Below are records; the lines starting at the one with "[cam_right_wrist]" and ending at the one with "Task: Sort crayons" must be reproduced exactly, both included. Pictures must not appear.

****************************************

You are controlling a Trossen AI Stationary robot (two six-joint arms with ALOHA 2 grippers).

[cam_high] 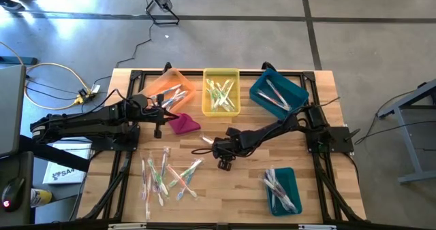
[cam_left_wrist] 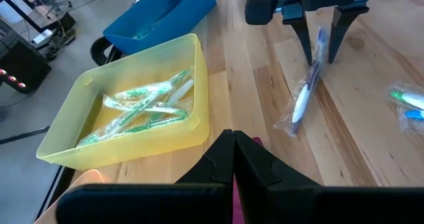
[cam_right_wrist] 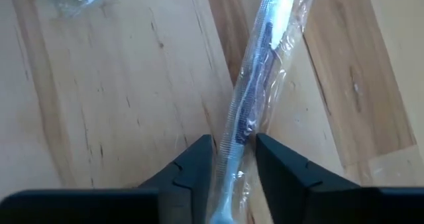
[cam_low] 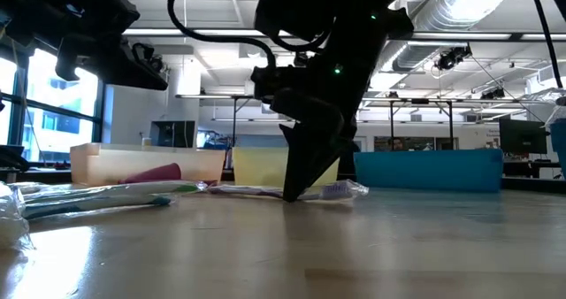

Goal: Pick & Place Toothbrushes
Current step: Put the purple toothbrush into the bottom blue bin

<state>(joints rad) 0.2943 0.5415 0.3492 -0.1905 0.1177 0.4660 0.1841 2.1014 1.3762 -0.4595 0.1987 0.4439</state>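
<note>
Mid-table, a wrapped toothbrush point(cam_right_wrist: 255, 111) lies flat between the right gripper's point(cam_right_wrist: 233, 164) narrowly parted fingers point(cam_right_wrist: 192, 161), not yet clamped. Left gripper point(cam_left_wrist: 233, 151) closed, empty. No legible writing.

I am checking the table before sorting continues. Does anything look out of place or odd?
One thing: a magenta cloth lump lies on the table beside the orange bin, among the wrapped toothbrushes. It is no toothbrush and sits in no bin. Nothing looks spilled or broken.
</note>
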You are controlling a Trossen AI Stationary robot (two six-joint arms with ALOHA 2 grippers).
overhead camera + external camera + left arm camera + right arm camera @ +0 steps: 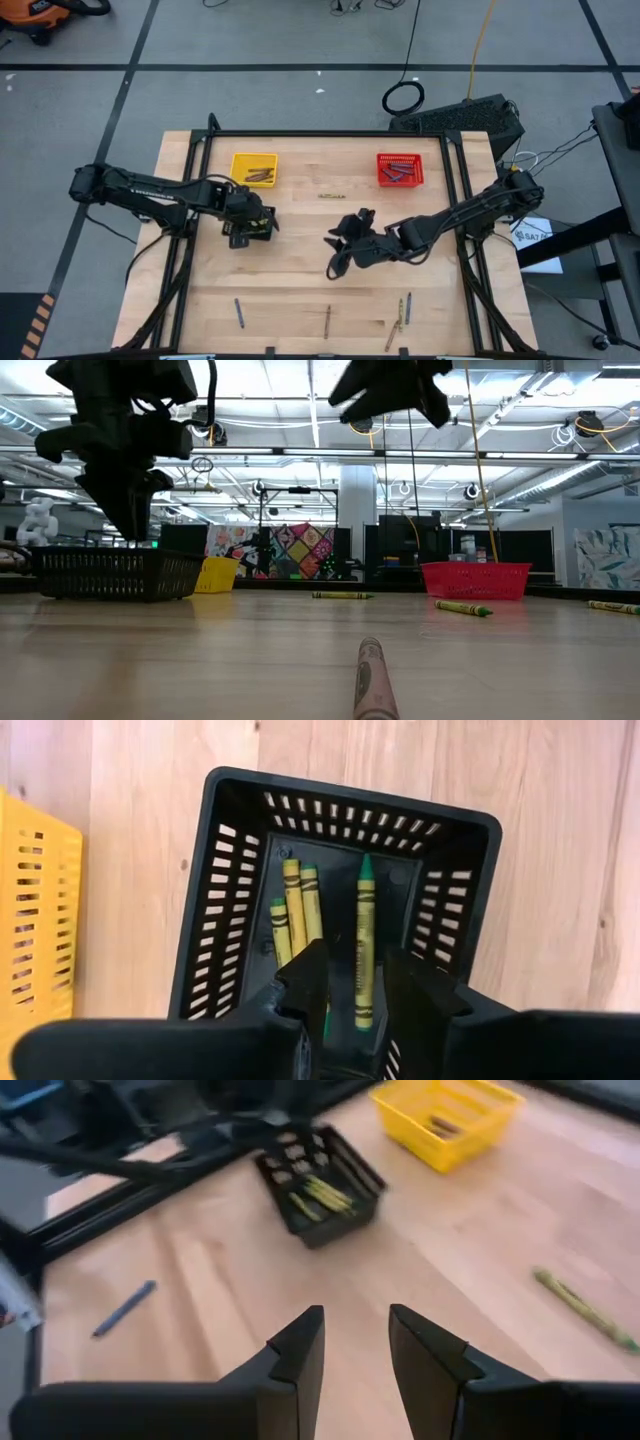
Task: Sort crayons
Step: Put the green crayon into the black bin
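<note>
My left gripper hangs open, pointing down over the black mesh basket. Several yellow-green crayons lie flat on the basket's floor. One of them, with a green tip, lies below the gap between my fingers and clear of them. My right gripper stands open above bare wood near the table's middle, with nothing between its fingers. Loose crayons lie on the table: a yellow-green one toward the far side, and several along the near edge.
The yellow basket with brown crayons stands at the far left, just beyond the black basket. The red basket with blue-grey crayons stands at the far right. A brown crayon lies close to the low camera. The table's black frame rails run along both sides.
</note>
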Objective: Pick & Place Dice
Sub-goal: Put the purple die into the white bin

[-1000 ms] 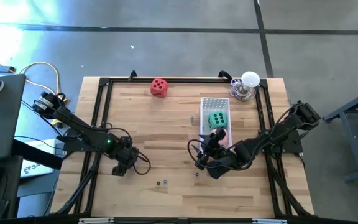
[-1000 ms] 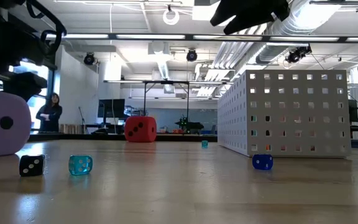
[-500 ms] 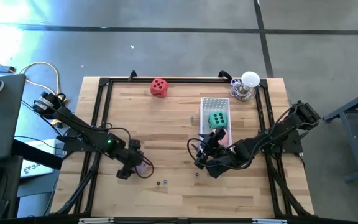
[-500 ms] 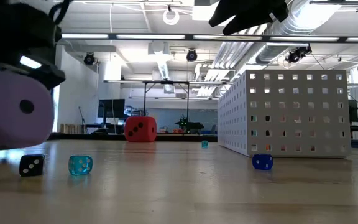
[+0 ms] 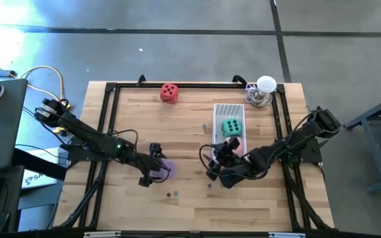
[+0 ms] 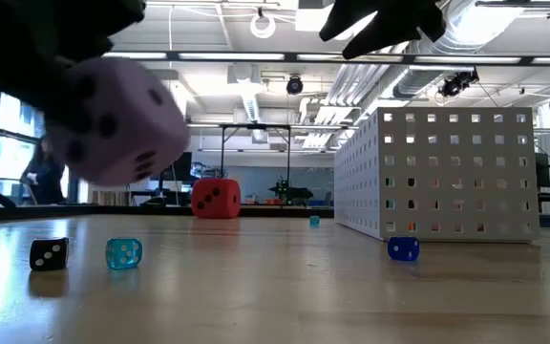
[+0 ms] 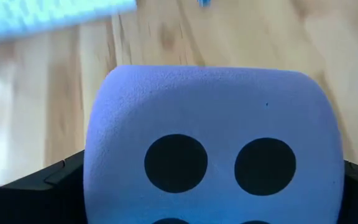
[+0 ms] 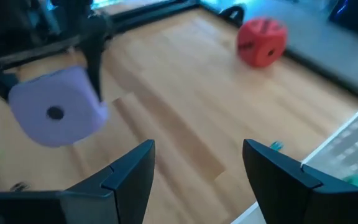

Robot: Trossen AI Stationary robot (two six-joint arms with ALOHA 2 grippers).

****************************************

▶ **REPLY TO THE EXERCISE**
[cam_right_wrist] 
[cam_low] 

Goal: Pick & Place Toothbrushes
Current step: Put the purple toothbrush into the bottom blue bin

<state>(joints rad) 0.2943 0.5415 0.3492 -0.1905 0.1177 0.4660 0.1841 2.1014 1.3762 -0.4595 0.1987 0.4439</state>
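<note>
Mid-table, a wrapped toothbrush point(cam_right_wrist: 255, 111) lies flat between the right gripper's point(cam_right_wrist: 233, 164) narrowly parted fingers point(cam_right_wrist: 192, 161), not yet clamped. Left gripper point(cam_left_wrist: 233, 151) closed, empty. No legible writing.

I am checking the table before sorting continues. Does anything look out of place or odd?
One thing: a magenta cloth lump lies on the table beside the orange bin, among the wrapped toothbrushes. It is no toothbrush and sits in no bin. Nothing looks spilled or broken.
</note>
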You are controlling a Trossen AI Stationary robot (two six-joint arms with ALOHA 2 grippers).
overhead camera + external camera + left arm camera + right arm camera @ +0 steps: 
Task: Sort crayons

The exercise is now complete.